There are many different areas in which optimization can help businesses make measurable improvements in efficiency and profitability. Since these solutions have typically involved extensive costs and time to implement, only large businesses have been able to take advantage of the technology. These early adopters have enjoyed the first mover advantage.
There are many business processes which would make excellent candidates for optimization technology.
The following section gives examples of areas where optimization technologies have been sucessfully deployed.
Scheduling applications are probably the most prominent application of advanced optimization technology. Scheduling problems are a great fit because they often involve a limited set of resources with lots of constraints and business rules on how and when they can be deployed. There are often multiple, sometimes competing goals for profitability, smooth allocation of work and balanced resource utilization.
Manufacturing scheduling, or job shop scheduling is similar to resource scheduling but is typically aimed at determining the order and timing of job runs on a set of fixed resources (machinery).
There are several companies who provide routing solutions for mixed fleets. Evolutionary algorithms enable you to route fleets with respect to additional business goals and constraints typically not supported by applications looking for shortest route or lowest cost solutions.

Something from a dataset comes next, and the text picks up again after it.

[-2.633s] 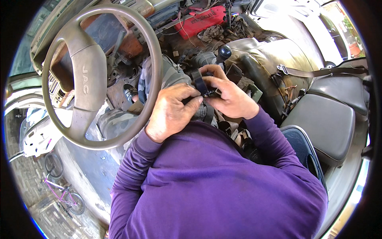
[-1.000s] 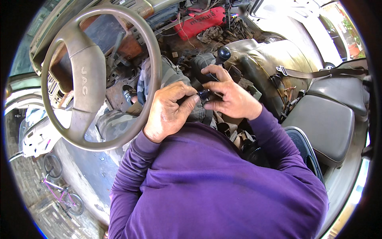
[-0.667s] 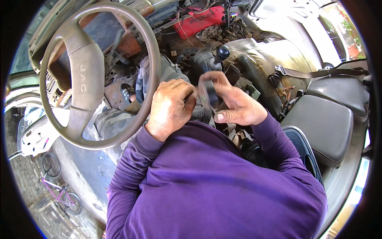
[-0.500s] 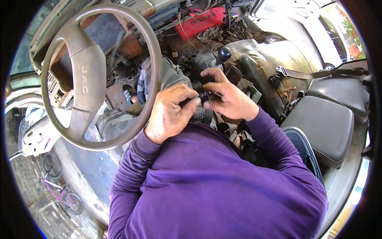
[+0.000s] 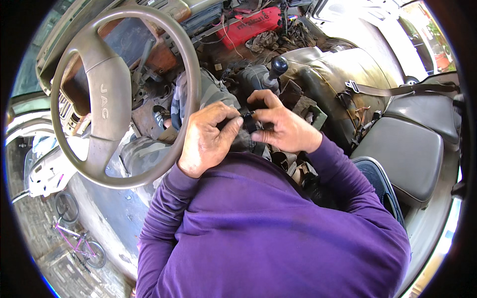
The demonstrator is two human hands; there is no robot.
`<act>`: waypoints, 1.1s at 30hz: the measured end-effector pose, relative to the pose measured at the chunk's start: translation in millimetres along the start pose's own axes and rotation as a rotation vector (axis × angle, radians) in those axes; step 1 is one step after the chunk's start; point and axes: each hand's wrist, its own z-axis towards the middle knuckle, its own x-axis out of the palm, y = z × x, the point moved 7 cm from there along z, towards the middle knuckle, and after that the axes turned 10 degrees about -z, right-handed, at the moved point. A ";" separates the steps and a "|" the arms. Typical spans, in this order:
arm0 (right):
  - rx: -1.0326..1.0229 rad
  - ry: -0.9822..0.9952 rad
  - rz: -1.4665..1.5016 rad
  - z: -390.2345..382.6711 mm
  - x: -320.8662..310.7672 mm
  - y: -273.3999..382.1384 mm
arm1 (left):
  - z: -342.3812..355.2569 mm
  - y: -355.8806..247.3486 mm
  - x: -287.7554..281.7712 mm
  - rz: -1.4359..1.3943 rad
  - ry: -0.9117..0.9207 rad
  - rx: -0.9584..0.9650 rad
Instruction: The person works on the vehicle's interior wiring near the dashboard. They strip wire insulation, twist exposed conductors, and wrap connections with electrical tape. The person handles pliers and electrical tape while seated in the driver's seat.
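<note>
In front of my chest, both hands meet at a small black part [image 5: 247, 119] whose exact kind I cannot make out. My left hand [image 5: 207, 134] pinches its left end between thumb and forefinger. On its other side, my right hand [image 5: 284, 123] has thumb and forefinger around it, with another finger raised and bent. The hands hide much of the part. Just beyond my right hand stands a gear lever with a black knob [image 5: 279, 65]. A large brown steering wheel [image 5: 110, 107] is to the left of my left hand.
A red case [image 5: 254, 29] and crumpled dark rags [image 5: 263, 41] lie at the far side. Grey seat cushions [image 5: 401, 151] and a seat belt [image 5: 392, 92] are on the right. Below the open door at left, a pink bicycle [image 5: 74, 242] lies in view.
My right fingers have shifted slightly around the black part, and more of it now shows between the hands. Both hands stay in nearly the same place.
</note>
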 end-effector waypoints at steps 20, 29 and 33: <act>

Engineering problems involving many decision variables or simulations are a good fit for evolutionary optimization. These problems are often non-linear in nature and thus a natural fit for non-mathematical optimization approaches.
Strategic project planning
Budgeting and planning for resource allocation among various initatives presents an interesting challenge for larger organizations. Optimization technology can help sort through all the go/no-go decisions, levels of funding and resource allocation decisions while evaluating the overall plan with respect to strategic goals.